Whether millennial- to centennial-scale climate variations throughout the Holocene convey universal climate change is still widely debated. In this study, we aimed to obtain a set of high-resolution multi-proxy data (1343 particle size samples, 893 total organic carbon samples, and 711 pollen samples) from an alluvial-lacustrine-aeolian sequence based on an improved age-depth model in the northwestern margin of the East Asian monsoon region to explore the dynamics of climate changes over the past 30 ka. Results revealed that the sequence not only documented the major climate events that corresponded well with those reported from the North Atlantic regions but also revealed many marked and high-frequency oscillations at the millennial- and centennial-scale.
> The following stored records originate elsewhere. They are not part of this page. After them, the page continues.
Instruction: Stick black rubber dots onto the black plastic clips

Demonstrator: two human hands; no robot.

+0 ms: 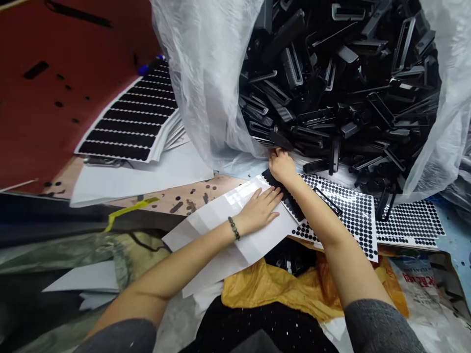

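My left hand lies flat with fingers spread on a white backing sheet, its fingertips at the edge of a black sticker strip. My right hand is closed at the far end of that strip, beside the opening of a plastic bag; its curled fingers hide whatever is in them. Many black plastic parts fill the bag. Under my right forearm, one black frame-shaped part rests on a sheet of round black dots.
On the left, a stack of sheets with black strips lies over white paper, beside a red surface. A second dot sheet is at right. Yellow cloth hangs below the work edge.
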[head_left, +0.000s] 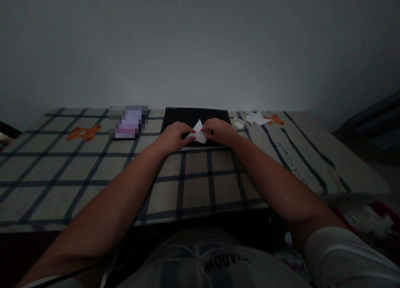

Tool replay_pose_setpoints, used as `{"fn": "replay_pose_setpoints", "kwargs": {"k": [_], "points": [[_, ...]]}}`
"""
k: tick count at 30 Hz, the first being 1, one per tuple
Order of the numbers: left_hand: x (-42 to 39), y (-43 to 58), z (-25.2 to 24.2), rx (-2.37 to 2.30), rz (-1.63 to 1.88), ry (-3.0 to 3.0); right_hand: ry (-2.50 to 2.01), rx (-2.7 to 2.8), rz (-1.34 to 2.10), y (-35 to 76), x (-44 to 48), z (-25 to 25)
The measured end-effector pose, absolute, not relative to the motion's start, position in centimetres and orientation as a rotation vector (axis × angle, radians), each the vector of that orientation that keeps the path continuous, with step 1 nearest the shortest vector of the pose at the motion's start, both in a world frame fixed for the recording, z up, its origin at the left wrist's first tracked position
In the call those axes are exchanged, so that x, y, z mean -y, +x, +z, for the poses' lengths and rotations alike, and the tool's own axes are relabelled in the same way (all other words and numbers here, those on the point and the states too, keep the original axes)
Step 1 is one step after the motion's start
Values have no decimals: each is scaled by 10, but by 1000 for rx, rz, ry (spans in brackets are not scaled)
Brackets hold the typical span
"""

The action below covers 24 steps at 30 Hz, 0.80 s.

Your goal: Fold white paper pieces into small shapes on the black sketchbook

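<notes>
A small piece of folded white paper (200, 135) is held between my two hands, with one pointed corner standing up toward the wall. My left hand (175, 137) pinches its left side between thumb and fingers. On the right side, my right hand (220, 131) grips the paper with bent fingers. Both hands rest over a black sheet or pad (184, 115) with punched holes along its edges. My fingers cover parts of the paper's sides.
A phone (129, 122) with a blurred-out screen lies to the left. Folded white paper pieces (256, 118) and a small boxy paper piece (238, 123) lie to the right. A checked cloth (200, 175) covers the table, which meets a plain wall (200, 50).
</notes>
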<state>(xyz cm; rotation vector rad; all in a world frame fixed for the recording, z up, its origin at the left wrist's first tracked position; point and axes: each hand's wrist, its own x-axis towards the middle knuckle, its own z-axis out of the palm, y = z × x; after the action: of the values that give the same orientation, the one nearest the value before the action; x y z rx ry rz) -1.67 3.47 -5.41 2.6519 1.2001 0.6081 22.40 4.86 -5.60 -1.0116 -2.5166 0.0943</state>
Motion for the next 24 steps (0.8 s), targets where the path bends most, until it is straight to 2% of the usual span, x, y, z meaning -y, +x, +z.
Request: {"fn": "replay_pose_setpoints", "kwargs": {"k": [8, 16, 24], "points": [[-32, -14, -53, -1419, 787, 2457, -810, 2343, 79, 221, -45, -53], [-32, -8, -60, -1098, 959, 1982, -744, 2299, 7, 220, -41, -50], [-34, -7, -59, -1028, 1012, 1675, -666, 2373, 61, 222, -40, -51]]}}
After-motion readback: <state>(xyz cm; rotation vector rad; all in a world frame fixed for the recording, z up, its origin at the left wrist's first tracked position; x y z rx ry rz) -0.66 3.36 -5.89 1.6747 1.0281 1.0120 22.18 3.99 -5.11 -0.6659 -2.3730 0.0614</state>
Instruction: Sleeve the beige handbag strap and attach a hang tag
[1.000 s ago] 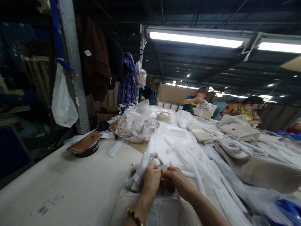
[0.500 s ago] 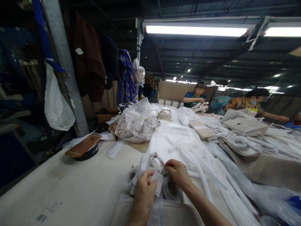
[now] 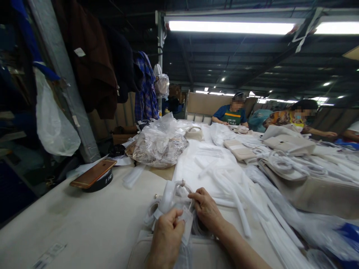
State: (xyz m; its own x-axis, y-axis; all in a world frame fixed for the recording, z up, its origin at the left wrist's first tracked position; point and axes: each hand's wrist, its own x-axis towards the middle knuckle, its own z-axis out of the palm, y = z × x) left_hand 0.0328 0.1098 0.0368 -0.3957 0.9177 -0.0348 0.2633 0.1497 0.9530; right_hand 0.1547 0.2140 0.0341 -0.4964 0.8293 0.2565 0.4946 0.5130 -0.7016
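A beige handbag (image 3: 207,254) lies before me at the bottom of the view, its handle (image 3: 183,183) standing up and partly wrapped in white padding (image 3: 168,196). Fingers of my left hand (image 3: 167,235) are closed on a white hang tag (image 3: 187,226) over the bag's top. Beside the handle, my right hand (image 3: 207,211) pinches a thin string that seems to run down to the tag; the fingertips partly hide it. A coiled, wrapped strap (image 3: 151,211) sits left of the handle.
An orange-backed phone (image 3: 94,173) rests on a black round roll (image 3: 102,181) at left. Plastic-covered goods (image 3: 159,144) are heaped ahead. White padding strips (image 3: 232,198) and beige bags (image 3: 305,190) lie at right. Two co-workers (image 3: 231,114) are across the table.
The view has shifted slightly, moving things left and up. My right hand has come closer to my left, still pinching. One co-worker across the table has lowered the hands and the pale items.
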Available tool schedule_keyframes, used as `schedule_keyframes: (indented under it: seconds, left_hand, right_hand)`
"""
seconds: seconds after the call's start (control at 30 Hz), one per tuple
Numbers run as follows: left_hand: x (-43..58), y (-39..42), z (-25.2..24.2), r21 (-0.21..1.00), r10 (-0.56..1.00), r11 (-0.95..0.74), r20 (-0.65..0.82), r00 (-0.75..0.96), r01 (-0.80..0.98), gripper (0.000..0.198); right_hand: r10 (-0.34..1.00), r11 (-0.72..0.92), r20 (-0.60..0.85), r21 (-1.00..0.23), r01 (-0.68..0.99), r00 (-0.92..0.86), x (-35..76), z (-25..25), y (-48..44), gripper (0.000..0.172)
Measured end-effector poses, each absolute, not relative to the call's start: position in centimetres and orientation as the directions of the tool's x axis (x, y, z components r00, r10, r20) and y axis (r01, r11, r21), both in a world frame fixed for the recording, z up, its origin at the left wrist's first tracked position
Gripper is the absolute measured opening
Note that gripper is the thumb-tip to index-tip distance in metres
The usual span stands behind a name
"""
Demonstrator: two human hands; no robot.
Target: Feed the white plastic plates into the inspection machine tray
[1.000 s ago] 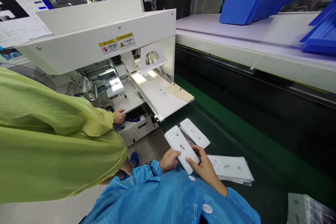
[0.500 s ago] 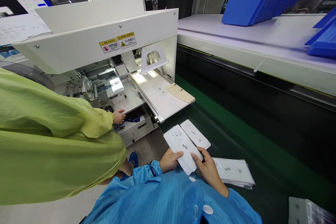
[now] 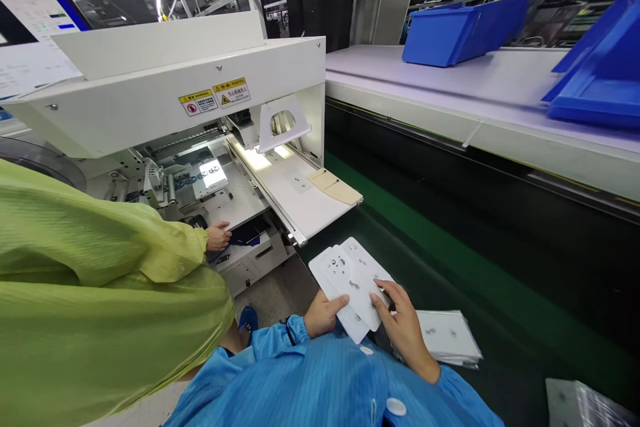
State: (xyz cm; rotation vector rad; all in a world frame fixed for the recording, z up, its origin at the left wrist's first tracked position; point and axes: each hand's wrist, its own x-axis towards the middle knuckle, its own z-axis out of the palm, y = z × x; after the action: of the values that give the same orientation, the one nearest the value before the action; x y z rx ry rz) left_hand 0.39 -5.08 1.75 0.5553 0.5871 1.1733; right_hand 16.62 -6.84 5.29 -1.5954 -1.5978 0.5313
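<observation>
My left hand (image 3: 324, 313) grips a small stack of white phone-shaped sheets (image 3: 320, 268), thumb on top near their lower left edge. My right hand (image 3: 403, 327) pinches the right edge of the top sheet (image 3: 356, 293), which lies shifted rightward over the ones beneath. Round marks at one end and a small dark print show on these sheets. Just beyond, another white sheet (image 3: 365, 255) is partly covered by the held ones. To the right of my right hand, a stack of similar sheets (image 3: 447, 333) rests on the dark green belt (image 3: 450, 260).
Ahead stands a white machine (image 3: 280, 73) with warning labels and a feed conveyor (image 3: 305, 203) jutting toward me. At left, a person in a yellow-green gown (image 3: 125, 293) has a hand (image 3: 219, 237) on the machine's ledge. Blue bins (image 3: 440, 37) sit on the raised shelf; wrapped sheets (image 3: 565, 400) lie lower right.
The top sheet has slid to the right across the stack in my left hand, uncovering the sheets below. My view has shifted slightly.
</observation>
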Motion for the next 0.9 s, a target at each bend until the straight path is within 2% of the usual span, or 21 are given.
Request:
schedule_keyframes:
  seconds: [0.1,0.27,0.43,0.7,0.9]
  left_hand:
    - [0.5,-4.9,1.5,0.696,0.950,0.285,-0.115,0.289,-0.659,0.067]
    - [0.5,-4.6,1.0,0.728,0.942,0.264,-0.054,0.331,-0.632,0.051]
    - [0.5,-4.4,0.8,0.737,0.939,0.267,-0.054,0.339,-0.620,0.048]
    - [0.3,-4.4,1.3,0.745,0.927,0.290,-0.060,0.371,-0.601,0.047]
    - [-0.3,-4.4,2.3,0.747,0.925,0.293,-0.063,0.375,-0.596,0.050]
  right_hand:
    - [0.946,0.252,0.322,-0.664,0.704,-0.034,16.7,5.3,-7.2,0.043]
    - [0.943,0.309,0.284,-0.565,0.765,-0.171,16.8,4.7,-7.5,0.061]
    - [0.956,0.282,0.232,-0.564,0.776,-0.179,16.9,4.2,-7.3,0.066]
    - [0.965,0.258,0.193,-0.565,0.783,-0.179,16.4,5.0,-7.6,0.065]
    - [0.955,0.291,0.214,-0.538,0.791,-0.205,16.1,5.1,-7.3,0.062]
Specifically, the late stage of the last glacial lasting from 30.1 to 18.1 cal. ka BP was a dry and cold period. The deglacial (18.1-11.5 cal. ka BP) was a wetting (probably also warming) period, and three cold and dry excursions were found in the wetting trend, i.e., the Oldest Dryas (18.1-15.8 cal. ka BP), the Older Dryas (14.6-13.7 cal. ka BP), and the Younger Dryas (12.5-11.5 cal. ka BP). The Holocene can be divided into three portions: the warmest and wettest early portion from 11.5 to 6.7 cal. ka BP, the dramatically cold and dry middle portion from 6.7 to 3.0 cal. ka BP, and the coldest and driest late portion since 3.0 cal. ka BP. Wavelet analysis results on the total pollen concentration revealed five substantially periodicities: c. 5500, 2200, 900, 380, and 210 a. With the exception of the c. 5500 a quasi-cycle that was causally associated with the Atlantic meridional overturning circulation, the other four quasi-cycles (i.e., c. 2200, 900, 380, and 210 a) were found to be indirectly causally associated with solar activities. This study provides considerable insight into the dynamic mechanism of the Asian climate on a long-time scale and future climatic change.

Key wordsEast Asian monsoon region      total pollen concentrations      climate periodicity      millennial-centennial time scale      Chinese Loess Plateau     
Received: 09 June 2022      Published: 31 December 2022
Corresponding Authors: *WU Huining (E-mail: wuhn510@163.com);CUI Qiaoyu (E-mail: qiaoyu.cui@igsnrr.ac.cn)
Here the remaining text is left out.